Chiunque andava a trovarli veniva rapito dal ciuffetto rosso di Gaio, e tutte le attenzioni, i complimenti, le carezze erano per lui.
Sara cominciava a non poterne più di quella situazione. Era stufa di essere così poco considerata, sembrava che i parenti neanche si accorgessero della sua presenza.

Così, decise di andare a parlare con la madre: ”Mamma, scusami, ma io mi sono sbagliata a chiederti un fratellino, perciò, per cortesia, portalo via. Io non lo voglio più”.
La madre le accarezzò il viso e le chiese: “Sara, cosa ti sta succedendo?”

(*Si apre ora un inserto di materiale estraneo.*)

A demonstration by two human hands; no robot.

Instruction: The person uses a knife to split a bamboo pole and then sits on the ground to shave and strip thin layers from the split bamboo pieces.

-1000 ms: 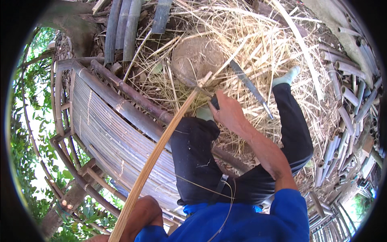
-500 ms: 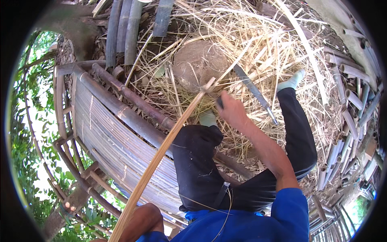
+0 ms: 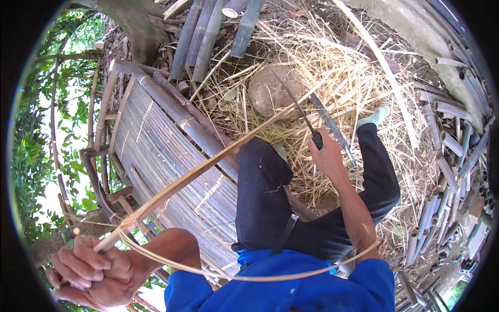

La bimba scoppiò in lacrime. “E’ colpa di Gaio. Sono tutti attenti a lui e a me nessuno mi vuole più bene. E poi, Gaio è troppo piccolo per giocare insieme a me. Tu hai sempre paura che si faccia male, ma allora questo fratellino a cosa mi serve?”.
La mamma prese in braccio Sara, e le fece un lungo discorso: “Tesoro mio, anche quando sei nata tu, c’era tanta gente che veniva a trovarti per farti mille coccole e portarti tanti regali. Ora tutto questo spetta a Gaio. Tra un po’ di tempo potrai davvero cominciare a giocare con lui, proprio come avevi sempre desiderato perché Gaio crescerà. Gaio sarà il tuo fratellino più piccolo, perciò tu avrai la responsabilità di accudirlo, di difenderlo dai pericoli e potrai giocarci proprio come fai con i tuoi amichetti a scuola. Quando sarà grande lo aiuterai nei compiti e diventerai per lui una persona davvero importante. Lui ha bisogno di te e tu vuoi mandarlo via?”
Sara cominciò a tranquillizzarsi.

Il giorno dopo la mamma iniziò a delegare alcune mansioni a Sara, in modo da farla sentire importante. “Cullalo un po’ tu, mamma ora ha le braccia stanche”, “Sara prendi il borotalco così cambiamo insieme il fratellino”.
Dopo qualche tempo la mamma disse: “Sara, oggi, dal momento che sono più libera perché Gaio lo tiene la nonna, passeremo tutto il giorno insieme io e te e ti preparerò il tuo dolce preferito; in frigo c’è anche la panna spray con la quale potrai scriverci sopra quello che vuoi”.
A cena, il dolce arrivò a tavola con la scritta “Evviva mio fratello Gaio!”.